* YOUR ASSIGNMENT
Find the string "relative" in the listing and report every line that has it.

* DATASET EXTRACT
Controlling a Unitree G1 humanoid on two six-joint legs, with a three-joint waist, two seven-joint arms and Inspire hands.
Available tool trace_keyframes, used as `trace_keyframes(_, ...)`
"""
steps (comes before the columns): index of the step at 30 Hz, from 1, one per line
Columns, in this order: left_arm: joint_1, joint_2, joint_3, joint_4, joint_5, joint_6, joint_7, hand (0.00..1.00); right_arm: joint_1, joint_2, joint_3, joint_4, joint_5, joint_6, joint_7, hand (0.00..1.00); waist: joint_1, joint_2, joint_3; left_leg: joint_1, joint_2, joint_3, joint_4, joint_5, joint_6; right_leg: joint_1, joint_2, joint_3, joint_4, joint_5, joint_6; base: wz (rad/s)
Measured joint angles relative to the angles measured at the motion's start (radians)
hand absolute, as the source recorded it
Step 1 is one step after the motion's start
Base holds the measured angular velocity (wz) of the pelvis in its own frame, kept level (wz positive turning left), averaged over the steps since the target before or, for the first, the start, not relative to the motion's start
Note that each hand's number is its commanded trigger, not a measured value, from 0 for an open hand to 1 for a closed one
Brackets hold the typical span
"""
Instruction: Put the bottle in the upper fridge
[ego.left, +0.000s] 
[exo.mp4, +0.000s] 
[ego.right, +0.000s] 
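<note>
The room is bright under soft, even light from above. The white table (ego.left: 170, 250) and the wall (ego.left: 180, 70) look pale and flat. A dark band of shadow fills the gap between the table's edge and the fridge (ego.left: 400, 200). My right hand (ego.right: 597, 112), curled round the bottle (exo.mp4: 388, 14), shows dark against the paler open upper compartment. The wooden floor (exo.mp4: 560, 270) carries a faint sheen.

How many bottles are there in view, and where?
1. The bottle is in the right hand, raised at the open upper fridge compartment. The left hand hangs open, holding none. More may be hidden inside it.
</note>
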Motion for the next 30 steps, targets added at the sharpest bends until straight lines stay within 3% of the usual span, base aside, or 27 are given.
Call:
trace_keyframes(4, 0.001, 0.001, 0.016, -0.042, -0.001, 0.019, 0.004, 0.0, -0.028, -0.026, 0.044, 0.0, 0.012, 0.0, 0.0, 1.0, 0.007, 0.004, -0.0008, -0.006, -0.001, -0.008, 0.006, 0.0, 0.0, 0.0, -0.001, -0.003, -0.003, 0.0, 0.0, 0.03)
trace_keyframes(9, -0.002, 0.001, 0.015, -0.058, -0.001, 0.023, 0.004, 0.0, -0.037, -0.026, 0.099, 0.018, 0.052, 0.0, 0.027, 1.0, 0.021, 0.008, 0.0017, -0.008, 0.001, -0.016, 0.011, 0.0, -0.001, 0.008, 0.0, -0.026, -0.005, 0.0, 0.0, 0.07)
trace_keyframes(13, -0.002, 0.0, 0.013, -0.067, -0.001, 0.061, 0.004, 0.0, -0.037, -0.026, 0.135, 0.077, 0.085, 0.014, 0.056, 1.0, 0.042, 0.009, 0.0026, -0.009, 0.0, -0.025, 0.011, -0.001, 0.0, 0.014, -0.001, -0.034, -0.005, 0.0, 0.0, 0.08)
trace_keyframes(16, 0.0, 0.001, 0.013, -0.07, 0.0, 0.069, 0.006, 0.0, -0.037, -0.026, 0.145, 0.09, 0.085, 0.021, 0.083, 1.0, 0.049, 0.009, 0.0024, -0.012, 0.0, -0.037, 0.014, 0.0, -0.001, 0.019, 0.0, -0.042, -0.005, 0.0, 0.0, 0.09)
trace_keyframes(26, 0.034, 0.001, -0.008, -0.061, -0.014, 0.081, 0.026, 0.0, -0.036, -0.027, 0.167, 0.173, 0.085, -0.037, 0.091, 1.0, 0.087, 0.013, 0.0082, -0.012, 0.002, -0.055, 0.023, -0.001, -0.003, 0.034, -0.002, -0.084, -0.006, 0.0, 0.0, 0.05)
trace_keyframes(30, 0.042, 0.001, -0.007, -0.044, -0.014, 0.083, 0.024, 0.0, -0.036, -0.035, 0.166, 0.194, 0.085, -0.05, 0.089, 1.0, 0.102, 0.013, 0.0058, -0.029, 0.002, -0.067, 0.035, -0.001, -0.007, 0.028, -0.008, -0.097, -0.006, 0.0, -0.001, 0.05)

* WORKED SOLUTION
Measured joint angles relative to the angles measured at the motion's start (radians)
Base holds the measured angular velocity (wz) of the pelvis in its own frame, kept level (wz positive turning left), averaged over the steps since the target before or, for the first, the start, not relative to the motion's start

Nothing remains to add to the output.